しかも、グリーンシルの貸金を融通していた、還流する資金の大元となるクレディのファンドが危機に陥った際には、SBGはこのファンドにも資金を注入している。つまり、ある段階においては、SBGはすべてのステークホルダーの出資者だった。この循環的な構造は、仮に裁判が始まれば、大きな争点になるだろう。

また、クレディへの資金注入の時には、SBGはクレディに対して、ファンドの資金をグリーンシルの債権のみに注ぐことを規定する契約(下図)を結ばせた。1,200人の富裕層が投資したファンドは、あらゆる売掛債権担保融資の債権をその対象にしていたが、投資家の1人であるSBGの一存によってグリーンシルの債権に投資対象が限定されることとなり、これは1,200人の他の投資家にとってアンフェアな取引となった。これがクレディの内部調査やスイス金融当局の警告の引き金となった。

この一連の動きは、SBGが投資先の支援のためクレディ顧客のファンドを活用するスキームを想定していたとも考えられる状況である。グリーンシルは、このファンドを原資に、カテラ、インドの格安ホテルチェーンのオヨ、自動車リースのフェア等のSBG投資先への融資を実行した。

2019年のウィーワーク・スキャンダルによって金融機関はSBGのポートフォリオへの融資を敬遠していたと言われる(実際、グリーンシルがウィーワークの火中の栗を拾う案が話し合われている)。また、投資先のバリュエーションを下げないようにする狙いもあったのかもしれない。

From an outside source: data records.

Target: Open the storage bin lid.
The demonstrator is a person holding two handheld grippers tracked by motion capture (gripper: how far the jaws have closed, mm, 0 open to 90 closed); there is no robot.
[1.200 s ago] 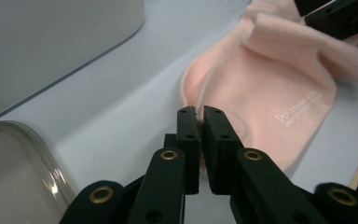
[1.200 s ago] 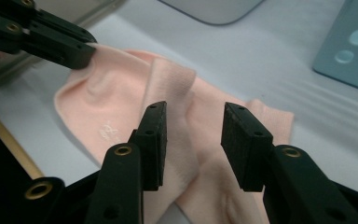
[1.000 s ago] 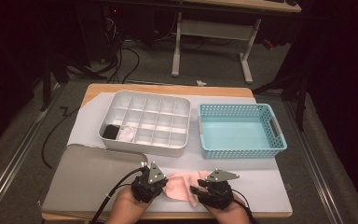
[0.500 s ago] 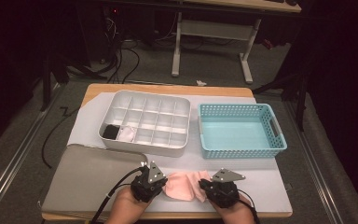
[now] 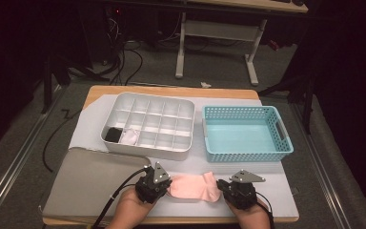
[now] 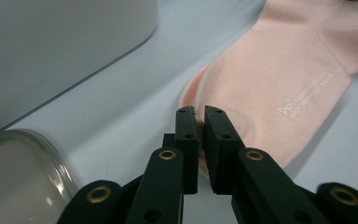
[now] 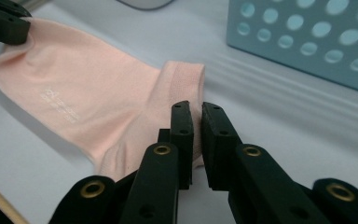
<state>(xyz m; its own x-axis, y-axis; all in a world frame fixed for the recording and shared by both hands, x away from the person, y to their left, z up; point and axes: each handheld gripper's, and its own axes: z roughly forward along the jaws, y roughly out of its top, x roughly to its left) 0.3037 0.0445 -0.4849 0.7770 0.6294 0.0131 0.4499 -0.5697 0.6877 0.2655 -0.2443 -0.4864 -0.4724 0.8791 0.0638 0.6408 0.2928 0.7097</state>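
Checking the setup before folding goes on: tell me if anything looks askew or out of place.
Nothing stands out. The pink sock lies flat on the table mat, held at each end by the left gripper and right gripper; the tray and basket sit squarely.

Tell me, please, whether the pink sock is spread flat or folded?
Spread flat: the sock lies stretched in one layer on the table, the left gripper pinching its toe and the right gripper its cuff.
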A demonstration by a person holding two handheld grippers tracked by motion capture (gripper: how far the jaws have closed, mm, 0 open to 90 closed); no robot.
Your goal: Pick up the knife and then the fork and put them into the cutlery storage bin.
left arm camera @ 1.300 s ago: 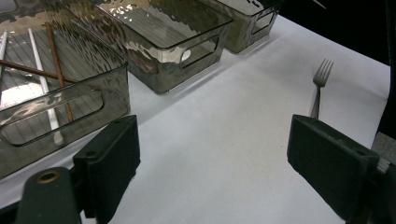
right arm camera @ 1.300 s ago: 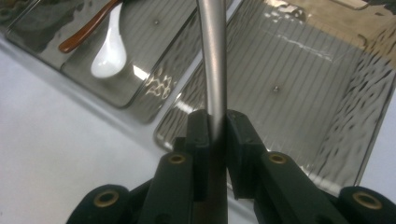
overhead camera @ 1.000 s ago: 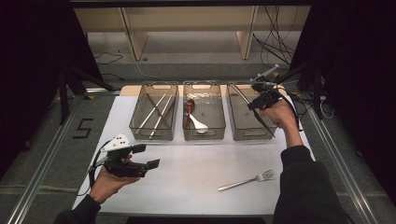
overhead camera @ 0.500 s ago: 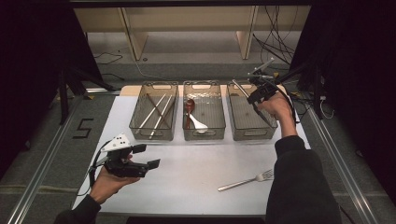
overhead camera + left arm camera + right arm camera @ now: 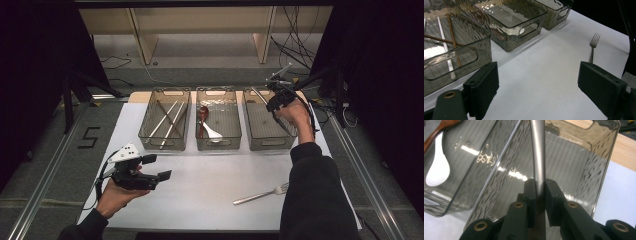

仮に法廷闘争が始まった場合は、以下の3つが注目すべき点だ。

  1. クレディがSBGに陥れられたと立証できるか
  2. SBGとグリーンシルの関係についての新事実
  3. グリーンシルのシビアな法令遵守に関する新事実

SBGの欧州での評判にはすでに暗い影が落ちているが、本件は決定打となるかもしれない。欧州では、グリーンシルとSBGの関わりについても、すでに大量の報道が行われているばかりか、独フィンテック新興企業ワイヤーカードを巡る転換社債の取引において、SBGのラジーブ・ミスラ元副社長や佐護勝紀元副社長らが個人的利益を追求したことが知れ渡っている。ワイヤーカードは粉飾会計、金融詐欺等のかどで訴追プロセスの中にある。

ソフトバンクの過酷な真実
世界で最も過激なハイテク投資家集団のソフトバンクは見事な復活を遂げた。しかし、その欠点はまだ残っており、次のストレステストが近いかもしれない。

グリーンシル破綻は英国の一大政治スキャンダルでもある。同社の顧問を務め、ロビーイングに精を出したデービッド・キャメロン元首相の評判を地に貶めている。

SBGに明智光秀の手勢と一揆勢が迫ってきている。孫会長に伊賀の脱出ルートを教える服部半蔵はいるのだろうか?

そして、東京海上日動のことを付け足しておこう。同社はSBGと同様、脆弱な立場に置かれているかもしれない。東京海上の豪子会社は投資適格に達しなかったグリーンシルの債権に対して取引信用保険を提供するという高リスクな役割を引き受けていた。

東京海上、英グリーンシル破綻の損失はどの程度か
クレディ・スイスと奪い合うカルネアデスの板

東京海上はグリーンシルの保険取得が詐欺であるとの主張を掲げているが、クレディはすでに22億ドル相当の18件の保険請求を行っている。このエクスポージャーは再保険がかかっていないと言われる。